Report all lines below with the word "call".

Records supplied:
-----

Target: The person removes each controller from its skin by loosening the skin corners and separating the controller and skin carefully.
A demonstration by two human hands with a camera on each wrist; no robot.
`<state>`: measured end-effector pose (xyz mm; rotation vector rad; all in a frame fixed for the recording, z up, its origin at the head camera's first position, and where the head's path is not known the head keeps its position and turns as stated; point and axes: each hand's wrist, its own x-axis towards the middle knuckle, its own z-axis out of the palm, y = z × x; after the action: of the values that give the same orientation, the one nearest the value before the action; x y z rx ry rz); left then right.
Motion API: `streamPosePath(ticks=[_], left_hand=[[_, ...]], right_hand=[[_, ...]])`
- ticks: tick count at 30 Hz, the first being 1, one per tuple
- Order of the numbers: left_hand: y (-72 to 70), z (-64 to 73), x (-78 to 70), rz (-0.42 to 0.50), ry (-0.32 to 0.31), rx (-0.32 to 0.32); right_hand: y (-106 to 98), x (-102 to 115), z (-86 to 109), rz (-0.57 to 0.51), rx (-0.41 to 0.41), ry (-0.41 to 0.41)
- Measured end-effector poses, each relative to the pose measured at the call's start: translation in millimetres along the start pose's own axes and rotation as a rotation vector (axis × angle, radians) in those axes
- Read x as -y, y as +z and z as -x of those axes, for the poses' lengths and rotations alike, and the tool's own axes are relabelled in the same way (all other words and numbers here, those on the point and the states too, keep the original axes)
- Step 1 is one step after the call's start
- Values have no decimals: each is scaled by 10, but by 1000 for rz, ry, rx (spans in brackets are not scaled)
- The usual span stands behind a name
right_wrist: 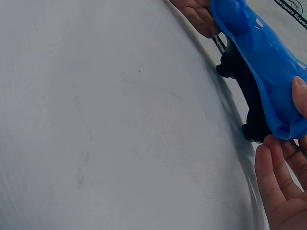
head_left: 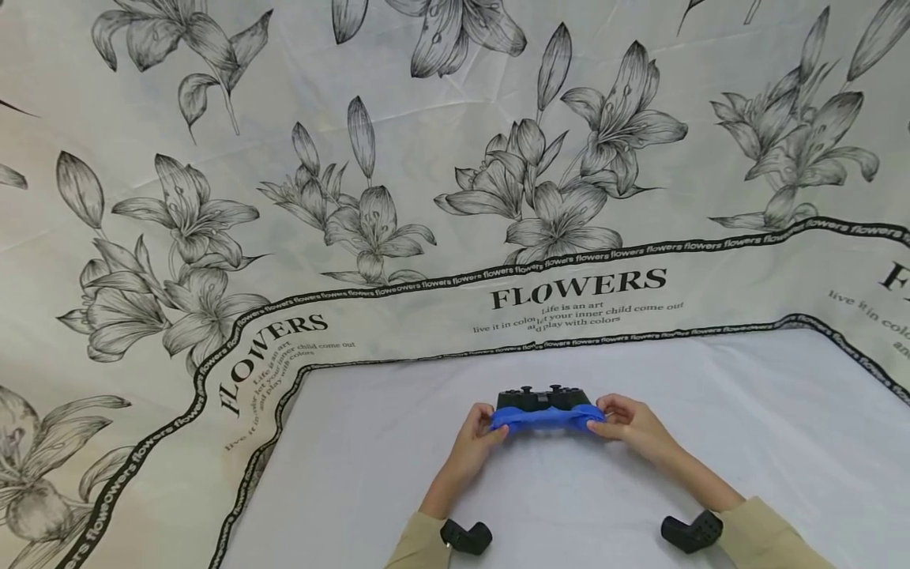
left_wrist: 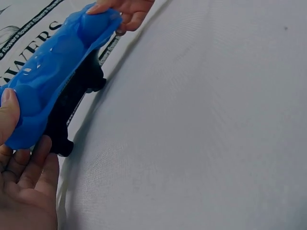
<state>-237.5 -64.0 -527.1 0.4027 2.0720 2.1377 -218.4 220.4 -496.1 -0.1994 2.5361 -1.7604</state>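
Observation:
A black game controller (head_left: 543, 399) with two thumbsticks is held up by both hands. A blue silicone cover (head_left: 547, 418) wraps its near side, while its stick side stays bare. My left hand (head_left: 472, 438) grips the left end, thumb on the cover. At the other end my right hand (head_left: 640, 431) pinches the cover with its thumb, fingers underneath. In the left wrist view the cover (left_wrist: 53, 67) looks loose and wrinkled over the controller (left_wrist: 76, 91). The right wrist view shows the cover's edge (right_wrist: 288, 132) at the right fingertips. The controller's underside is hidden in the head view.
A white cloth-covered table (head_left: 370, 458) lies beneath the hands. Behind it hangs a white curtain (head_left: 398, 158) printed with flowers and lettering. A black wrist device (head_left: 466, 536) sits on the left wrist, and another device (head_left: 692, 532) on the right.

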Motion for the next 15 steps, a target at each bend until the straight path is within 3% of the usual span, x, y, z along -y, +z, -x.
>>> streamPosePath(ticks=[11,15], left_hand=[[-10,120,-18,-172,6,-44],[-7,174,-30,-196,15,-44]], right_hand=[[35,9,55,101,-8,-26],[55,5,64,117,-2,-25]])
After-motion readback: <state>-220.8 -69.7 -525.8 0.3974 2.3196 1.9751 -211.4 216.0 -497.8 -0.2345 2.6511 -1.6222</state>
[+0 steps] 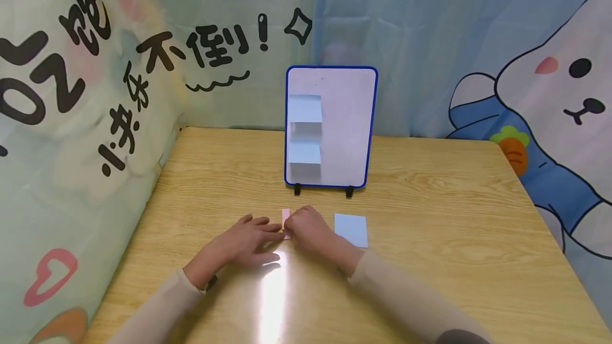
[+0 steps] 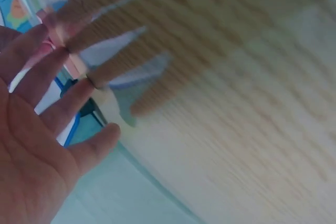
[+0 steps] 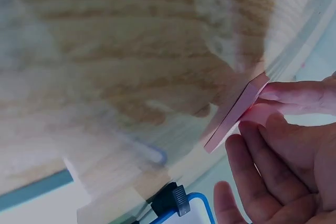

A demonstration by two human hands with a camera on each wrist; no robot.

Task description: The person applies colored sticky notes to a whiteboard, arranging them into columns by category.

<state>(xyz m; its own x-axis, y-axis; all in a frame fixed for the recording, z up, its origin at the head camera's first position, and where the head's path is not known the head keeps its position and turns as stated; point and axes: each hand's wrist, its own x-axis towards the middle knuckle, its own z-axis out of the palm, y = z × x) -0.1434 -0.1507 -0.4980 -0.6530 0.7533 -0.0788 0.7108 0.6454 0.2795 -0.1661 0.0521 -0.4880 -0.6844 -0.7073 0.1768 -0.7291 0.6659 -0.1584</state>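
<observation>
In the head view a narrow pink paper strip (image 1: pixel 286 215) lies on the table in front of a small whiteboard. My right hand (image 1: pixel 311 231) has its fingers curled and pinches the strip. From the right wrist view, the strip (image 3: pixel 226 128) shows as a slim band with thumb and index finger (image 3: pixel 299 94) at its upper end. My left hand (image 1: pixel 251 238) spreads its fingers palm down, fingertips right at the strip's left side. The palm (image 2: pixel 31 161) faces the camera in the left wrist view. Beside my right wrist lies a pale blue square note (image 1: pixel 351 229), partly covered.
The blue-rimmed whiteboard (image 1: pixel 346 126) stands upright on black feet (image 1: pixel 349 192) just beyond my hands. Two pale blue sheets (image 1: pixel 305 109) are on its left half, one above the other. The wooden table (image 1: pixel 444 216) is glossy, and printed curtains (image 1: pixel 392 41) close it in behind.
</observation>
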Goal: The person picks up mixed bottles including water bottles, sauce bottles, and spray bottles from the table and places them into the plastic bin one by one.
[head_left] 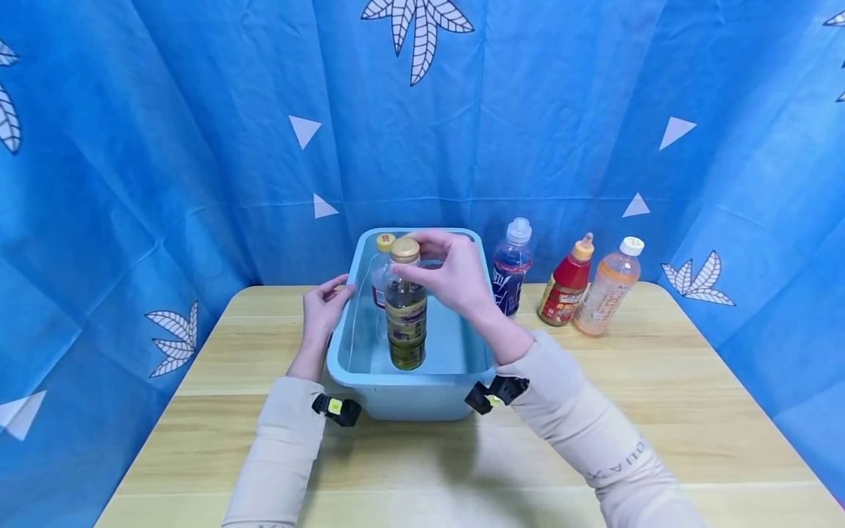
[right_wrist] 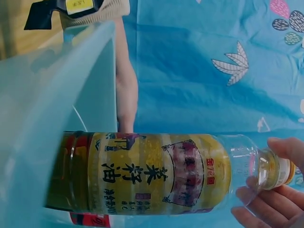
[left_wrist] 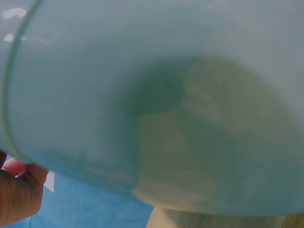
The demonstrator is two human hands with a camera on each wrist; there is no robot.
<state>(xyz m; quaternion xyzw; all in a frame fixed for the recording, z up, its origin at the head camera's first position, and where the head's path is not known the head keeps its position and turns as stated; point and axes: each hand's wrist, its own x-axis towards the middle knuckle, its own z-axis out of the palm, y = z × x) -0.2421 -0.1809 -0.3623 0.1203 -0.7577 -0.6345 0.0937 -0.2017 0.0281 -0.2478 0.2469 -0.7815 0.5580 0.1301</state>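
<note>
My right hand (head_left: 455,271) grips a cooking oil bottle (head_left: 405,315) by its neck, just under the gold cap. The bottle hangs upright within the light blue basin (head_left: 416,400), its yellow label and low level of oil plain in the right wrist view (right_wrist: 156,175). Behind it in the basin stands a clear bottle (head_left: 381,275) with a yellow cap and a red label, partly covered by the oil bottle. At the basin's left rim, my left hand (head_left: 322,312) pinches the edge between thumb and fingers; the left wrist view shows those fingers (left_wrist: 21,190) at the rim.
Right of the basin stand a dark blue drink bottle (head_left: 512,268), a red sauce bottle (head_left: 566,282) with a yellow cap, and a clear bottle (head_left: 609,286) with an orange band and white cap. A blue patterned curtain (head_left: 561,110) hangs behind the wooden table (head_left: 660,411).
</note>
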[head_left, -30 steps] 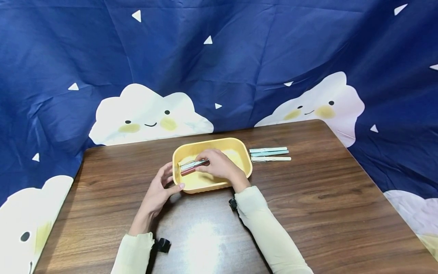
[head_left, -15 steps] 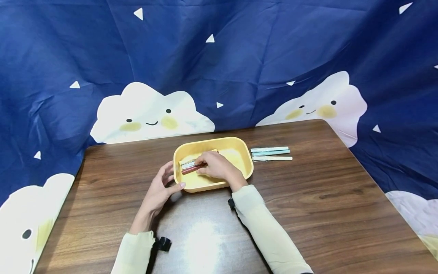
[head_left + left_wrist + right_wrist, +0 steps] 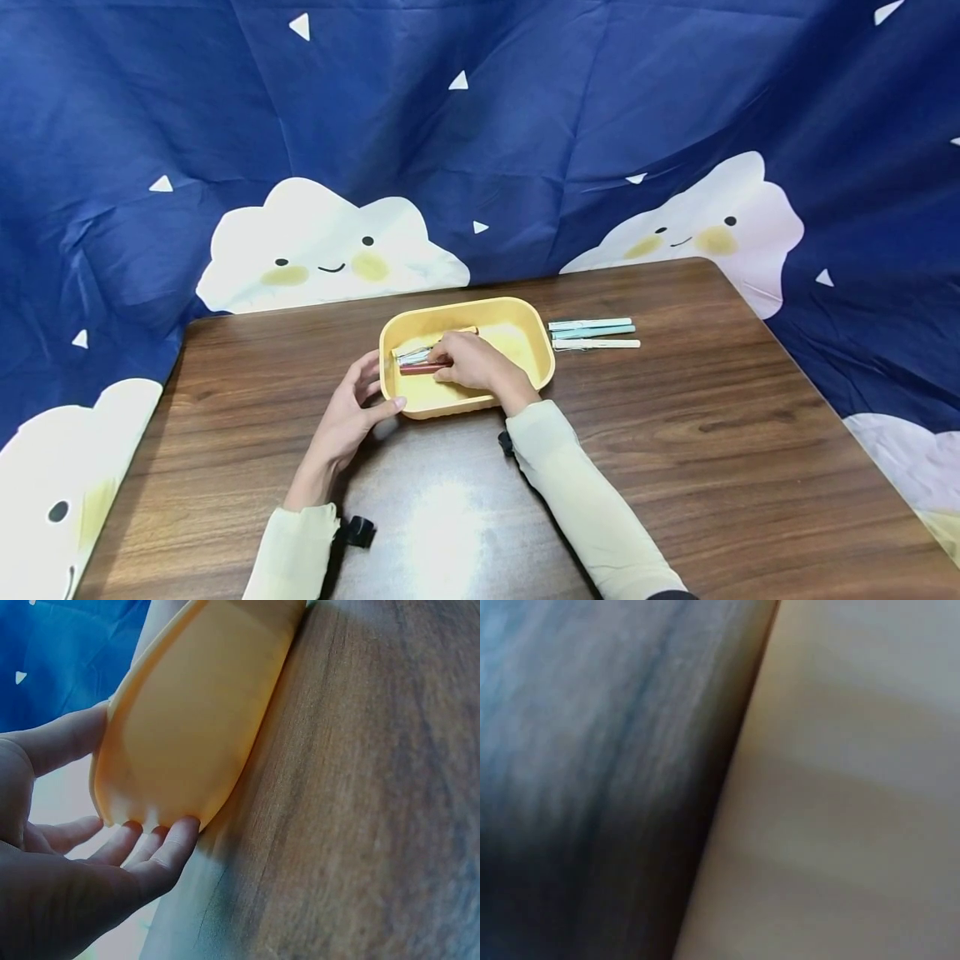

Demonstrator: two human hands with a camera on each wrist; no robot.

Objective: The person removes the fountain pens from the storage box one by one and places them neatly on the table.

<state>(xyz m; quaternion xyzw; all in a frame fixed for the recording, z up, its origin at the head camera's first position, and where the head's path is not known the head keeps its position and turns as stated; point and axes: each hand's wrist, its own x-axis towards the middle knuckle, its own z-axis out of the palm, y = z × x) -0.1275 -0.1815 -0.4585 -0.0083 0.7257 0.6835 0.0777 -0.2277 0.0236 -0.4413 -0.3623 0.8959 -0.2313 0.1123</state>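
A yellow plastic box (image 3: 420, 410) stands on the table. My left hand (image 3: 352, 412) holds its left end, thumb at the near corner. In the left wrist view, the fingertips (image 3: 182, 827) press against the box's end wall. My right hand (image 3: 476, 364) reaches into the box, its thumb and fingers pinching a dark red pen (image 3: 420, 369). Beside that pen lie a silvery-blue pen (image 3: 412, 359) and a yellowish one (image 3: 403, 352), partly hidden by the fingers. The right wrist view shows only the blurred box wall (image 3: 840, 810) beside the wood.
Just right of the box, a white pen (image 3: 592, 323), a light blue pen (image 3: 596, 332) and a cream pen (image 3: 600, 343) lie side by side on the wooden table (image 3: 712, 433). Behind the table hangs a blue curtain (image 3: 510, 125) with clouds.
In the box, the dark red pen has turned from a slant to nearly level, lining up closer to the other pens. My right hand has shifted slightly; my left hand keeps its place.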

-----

Written response:
- Measured end-effector poses, each relative to the pose measured at the call's start: translation in millimetres along the start pose's own axes and rotation as a rotation vector (axis × angle, radians) in those axes
- Step 1 is one step after the call's start

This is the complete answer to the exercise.